## [WHAT YOU ARE ASKED TO DO]
The material below is to be copied exactly from the line with "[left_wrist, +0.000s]" up to and including the line with "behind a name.", with nothing else kept and no pictures.

** Opening SOURCE MATERIAL block **

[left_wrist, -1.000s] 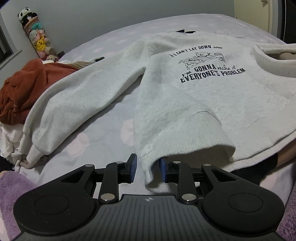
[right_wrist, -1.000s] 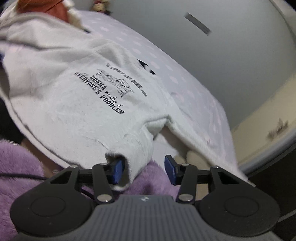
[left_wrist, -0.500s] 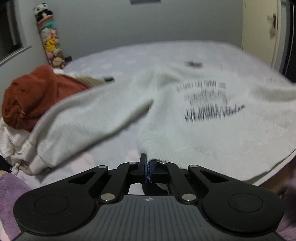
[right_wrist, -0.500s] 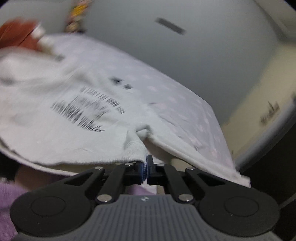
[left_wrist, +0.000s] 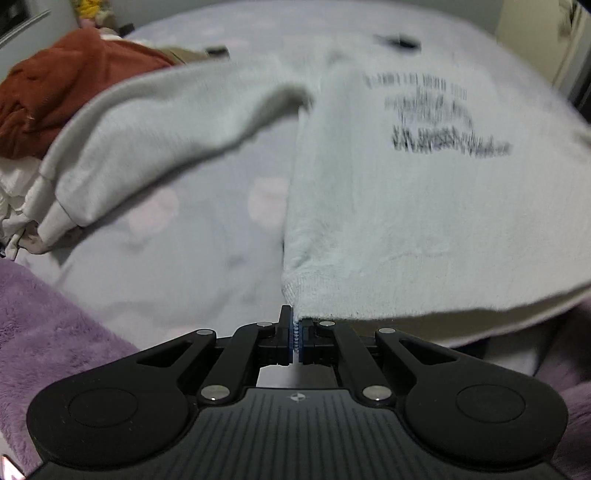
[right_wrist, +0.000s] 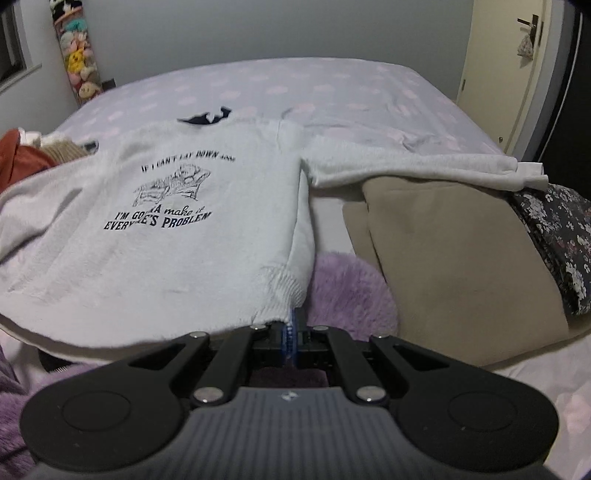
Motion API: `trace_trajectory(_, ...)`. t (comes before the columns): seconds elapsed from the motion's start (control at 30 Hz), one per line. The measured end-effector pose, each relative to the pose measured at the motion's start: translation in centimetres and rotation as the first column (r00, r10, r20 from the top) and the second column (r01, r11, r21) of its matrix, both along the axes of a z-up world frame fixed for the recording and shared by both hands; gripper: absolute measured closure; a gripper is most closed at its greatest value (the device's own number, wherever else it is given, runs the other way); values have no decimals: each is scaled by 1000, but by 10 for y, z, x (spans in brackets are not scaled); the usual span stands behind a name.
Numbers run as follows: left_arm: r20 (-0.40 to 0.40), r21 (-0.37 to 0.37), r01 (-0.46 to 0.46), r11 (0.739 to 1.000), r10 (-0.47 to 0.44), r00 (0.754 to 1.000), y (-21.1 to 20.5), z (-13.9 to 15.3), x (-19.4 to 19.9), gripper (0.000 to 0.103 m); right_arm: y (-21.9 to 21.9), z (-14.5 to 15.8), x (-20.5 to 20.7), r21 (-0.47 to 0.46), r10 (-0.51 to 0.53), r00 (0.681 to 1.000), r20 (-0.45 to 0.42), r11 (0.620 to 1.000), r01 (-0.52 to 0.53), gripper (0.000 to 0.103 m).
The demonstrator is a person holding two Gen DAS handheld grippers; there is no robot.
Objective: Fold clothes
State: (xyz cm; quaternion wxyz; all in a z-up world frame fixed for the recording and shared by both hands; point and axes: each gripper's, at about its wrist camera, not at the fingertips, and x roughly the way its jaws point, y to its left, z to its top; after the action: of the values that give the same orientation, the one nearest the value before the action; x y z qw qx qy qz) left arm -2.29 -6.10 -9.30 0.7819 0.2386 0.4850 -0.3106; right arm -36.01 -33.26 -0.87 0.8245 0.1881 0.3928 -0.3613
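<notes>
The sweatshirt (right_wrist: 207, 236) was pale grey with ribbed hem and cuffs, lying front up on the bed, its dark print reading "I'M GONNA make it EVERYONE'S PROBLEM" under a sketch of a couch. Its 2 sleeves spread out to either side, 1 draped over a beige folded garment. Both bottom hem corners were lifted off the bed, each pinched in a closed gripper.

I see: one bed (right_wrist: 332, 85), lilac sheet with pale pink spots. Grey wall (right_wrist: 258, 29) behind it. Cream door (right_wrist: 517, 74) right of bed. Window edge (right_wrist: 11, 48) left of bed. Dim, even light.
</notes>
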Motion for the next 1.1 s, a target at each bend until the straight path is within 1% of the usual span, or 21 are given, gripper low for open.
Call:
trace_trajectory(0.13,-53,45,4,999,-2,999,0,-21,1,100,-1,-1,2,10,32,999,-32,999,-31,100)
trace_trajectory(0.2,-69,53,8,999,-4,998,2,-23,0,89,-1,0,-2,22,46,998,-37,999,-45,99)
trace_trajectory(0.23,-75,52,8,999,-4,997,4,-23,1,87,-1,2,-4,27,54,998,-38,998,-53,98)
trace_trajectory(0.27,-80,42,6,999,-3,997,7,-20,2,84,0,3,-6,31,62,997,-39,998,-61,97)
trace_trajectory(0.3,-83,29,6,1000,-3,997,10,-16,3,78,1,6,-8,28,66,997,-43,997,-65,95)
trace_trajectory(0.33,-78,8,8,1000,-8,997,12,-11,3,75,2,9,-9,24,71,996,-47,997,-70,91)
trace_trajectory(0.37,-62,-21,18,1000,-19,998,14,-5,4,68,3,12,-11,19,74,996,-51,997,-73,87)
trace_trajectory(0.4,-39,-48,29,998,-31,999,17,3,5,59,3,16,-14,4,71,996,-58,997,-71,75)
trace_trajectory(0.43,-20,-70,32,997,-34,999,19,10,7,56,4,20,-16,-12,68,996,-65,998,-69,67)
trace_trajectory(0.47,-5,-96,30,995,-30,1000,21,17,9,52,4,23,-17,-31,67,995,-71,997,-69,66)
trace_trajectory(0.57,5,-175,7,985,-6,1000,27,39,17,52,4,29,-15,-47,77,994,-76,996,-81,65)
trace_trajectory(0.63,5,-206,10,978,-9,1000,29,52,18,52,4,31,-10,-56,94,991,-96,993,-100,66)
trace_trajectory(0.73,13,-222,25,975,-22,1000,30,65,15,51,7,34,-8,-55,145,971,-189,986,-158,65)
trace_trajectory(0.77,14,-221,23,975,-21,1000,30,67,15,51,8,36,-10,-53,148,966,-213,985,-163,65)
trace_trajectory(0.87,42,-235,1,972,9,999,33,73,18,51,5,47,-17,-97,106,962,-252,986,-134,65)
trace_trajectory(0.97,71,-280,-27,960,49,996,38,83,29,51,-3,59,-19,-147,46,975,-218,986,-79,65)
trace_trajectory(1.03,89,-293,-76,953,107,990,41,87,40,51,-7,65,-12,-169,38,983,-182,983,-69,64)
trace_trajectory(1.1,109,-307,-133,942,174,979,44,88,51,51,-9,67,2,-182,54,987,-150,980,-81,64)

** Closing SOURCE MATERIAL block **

## [ANSWER BOX]
[left_wrist, +0.000s] 
[right_wrist, +0.000s] 
Motion API: `trace_trajectory(_, ...)`. t (comes before the columns): seconds elapsed from the motion's start (control at 30 Hz), one per line. The measured end-effector pose, each relative to the pose measured at the motion's start: translation in centimetres and rotation as the first column (r00, r10, r20 from the top) and the second column (r01, r11, r21) of its matrix, both along the axes of a z-up world frame fixed for the recording and shared by both hands; gripper: absolute measured closure; a gripper is most closed at its greatest value (the device's own number, wherever else it is given, runs the other way); values have no decimals: each is scaled by 1000, but by 10 for y, z, x (spans in brackets are not scaled); the usual span stands behind a name.

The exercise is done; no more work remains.